Is there a way to clone the SSD with the working install over to the NVMe and then run off of the NVMe?

Note that I'm 100% noob on any of this stuff- I just stuff any old HDD I have laying around into my builds, load Ubuntu on it from a thumb drive, and let it crunch


----------



## twilyth (Mar 10, 2017)

The problem is that I can't even see the NVMe w/o drivers and I need an OS to install the drivers.  Catch 22.


----------



## twilyth (Mar 10, 2017)

New pix added to OP


----------



## thebluebumblebee (Mar 10, 2017)

Asus's lack of documentation is startling.


----------



## phanbuey (Mar 10, 2017)

Is it alive?


----------



## ASOT (Mar 10, 2017)

Nice pc build


----------



## OneCool (Mar 10, 2017)

twilyth said:


> The problem is that I can't even see the NVMe w/o drivers and I need an OS to install the drivers.  Catch 22.



If you're installing a fresh copy of Windows 10.Get to the screen where all of your drives show,there should be a option to install a driver to show new drives or a raid setup. If you can get the driver off the CD on to a thumb drive it's easier.

Also ..Is the NVMe drive showing up in your BIOS. I see you're using win7 but the out come should be the same though


----------



## twilyth (Mar 10, 2017)

phanbuey said:


> Is it alive?


It was but now it's hanging on the bios screen.  Think I'm going to have to RMA it.



OneCool said:


> If you're installing a fresh copy of Windows 10.Get to the screen where all of your drives show,there should be a option to install a driver to show new drives or a raid setup. If you can get the driver off the CD on to a thumb drive it's easier.





OneCool said:


> Also ..Is the NVMe drive showing up in your BIOS. I see you're using win7 but the out come should be the same though


I'll try this but the problem is that I don't have license for w10 except via upgrading from win7.  Hopefully there's just something wrong with this board and a replacement will work properly.  If I RMA I'm going to see if I can get another brand.


----------



## OneCool (Mar 10, 2017)

Ryzen doesn't like dual sided ram. If that 32 GB set is dual sided that's most likely the problem.

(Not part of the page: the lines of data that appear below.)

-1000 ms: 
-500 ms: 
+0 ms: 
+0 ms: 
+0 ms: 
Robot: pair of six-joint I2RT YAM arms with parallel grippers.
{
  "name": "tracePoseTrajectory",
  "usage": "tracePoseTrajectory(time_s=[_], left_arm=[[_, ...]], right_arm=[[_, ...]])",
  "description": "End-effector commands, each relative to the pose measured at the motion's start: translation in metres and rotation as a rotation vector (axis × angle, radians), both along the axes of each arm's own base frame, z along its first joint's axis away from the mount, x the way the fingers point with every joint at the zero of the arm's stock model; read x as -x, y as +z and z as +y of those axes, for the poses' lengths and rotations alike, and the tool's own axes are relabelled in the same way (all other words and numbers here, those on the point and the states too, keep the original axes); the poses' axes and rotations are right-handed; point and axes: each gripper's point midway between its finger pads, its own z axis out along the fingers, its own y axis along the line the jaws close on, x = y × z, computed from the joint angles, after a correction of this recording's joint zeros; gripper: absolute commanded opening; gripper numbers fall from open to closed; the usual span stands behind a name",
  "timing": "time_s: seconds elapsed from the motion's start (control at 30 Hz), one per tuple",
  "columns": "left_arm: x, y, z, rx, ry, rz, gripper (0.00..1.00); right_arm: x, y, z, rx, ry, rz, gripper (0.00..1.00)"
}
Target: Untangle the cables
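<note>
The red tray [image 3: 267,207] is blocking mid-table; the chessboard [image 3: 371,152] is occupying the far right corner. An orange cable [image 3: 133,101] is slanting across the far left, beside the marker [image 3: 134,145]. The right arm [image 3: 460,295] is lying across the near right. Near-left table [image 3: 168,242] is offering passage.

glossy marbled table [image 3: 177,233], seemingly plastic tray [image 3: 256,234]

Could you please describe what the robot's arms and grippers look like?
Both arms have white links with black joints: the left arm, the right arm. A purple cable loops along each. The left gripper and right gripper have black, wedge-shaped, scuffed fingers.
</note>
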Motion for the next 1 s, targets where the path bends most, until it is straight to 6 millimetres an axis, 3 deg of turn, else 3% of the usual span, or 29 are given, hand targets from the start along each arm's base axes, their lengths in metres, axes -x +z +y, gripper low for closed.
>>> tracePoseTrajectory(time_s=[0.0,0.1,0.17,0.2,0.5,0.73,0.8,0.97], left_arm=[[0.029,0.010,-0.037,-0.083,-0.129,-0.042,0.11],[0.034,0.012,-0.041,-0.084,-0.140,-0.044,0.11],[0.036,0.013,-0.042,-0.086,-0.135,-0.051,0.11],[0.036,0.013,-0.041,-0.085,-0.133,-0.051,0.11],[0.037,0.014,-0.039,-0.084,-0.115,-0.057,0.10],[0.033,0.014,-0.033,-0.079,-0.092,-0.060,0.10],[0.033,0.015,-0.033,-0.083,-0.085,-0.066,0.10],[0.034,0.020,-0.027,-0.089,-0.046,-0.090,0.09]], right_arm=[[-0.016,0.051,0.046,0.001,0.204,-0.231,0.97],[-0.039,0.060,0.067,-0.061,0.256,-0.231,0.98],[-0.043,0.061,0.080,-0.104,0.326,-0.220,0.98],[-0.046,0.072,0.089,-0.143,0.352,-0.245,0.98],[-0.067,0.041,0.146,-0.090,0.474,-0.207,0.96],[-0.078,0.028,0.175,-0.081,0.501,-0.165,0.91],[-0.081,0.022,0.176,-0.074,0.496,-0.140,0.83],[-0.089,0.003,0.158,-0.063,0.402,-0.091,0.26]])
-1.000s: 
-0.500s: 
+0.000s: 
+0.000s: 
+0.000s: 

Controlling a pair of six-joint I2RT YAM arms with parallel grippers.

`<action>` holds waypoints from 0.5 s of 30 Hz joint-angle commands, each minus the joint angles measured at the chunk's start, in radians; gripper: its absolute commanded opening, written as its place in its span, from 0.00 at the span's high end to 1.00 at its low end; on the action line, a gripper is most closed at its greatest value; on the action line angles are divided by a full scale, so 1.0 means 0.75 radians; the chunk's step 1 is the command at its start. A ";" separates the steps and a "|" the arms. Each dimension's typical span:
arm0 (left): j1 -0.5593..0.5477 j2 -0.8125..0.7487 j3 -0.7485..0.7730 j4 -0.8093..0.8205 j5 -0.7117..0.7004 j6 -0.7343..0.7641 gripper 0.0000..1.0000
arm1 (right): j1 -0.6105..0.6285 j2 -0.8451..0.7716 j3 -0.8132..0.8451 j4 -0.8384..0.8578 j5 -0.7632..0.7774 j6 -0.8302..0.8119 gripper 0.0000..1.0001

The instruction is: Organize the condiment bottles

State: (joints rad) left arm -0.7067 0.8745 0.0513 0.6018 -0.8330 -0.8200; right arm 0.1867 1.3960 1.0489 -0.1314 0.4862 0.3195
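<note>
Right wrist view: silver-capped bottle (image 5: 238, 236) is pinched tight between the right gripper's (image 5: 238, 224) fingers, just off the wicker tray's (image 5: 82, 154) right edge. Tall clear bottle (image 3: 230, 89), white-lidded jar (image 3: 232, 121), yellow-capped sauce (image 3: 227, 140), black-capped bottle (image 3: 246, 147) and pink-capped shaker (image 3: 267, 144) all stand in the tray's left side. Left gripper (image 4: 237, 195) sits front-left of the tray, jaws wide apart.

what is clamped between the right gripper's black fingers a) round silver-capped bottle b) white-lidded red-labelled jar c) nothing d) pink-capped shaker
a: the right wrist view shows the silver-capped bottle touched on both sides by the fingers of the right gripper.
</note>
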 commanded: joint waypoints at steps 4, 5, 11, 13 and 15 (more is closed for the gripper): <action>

Yeah it's 2 16gb sticks so yeah it's dual sided. You are going to need a set of single sided ram.


----------



## NdMk2o1o (Mar 10, 2017)

twilyth said:


> It was but now it's hanging on the bios screen.  Think I'm going to have to RMA it.
> 
> 
> 
> I'll try this but the problem is that I don't have license for w10 except via upgrading from win7.  Hopefully there's just something wrong with this board and a replacement will work properly.  If I RMA I'm going to see if I can get another brand.


Windows 10 will accept windows 7 key


----------



## twilyth (Mar 10, 2017)

OneCool said:


> Ryzen doesn't like dual sided ram. If that 32 GB set is dual sided that's most likely the problem.
> 
> Yeah it's 2 16gb sticks so yeah it's dual sided. You are going to need a set of single sided ram.


how do I identify single-sided.  If I get 4 gig sticks will they be singles?  But then the problem is that ryzen also doesn't like 4 ram modules.  So I would have to get 2 8gb sticks.  Will those be singles?



NdMk2o1o said:


> Windows 10 will accept windows 7 key


Thanks - I didn't know that.


----------



## OneCool (Mar 10, 2017)

Just Google " ram compatible with Ryzen" it will show up from newegg and Amazon. Look in the specs to make sure it's been tested with Ryzen chipsets.


----------



## twilyth (Mar 11, 2017)

Thanks.  It looks like most of the vengeance lpx kits are compatible - http://www.corsair.com/ryzen  but I can't tell lfrom that which are 1 or 2 sided.


----------



## infrared (Mar 11, 2017)

I hope you're up and running soon twilyth!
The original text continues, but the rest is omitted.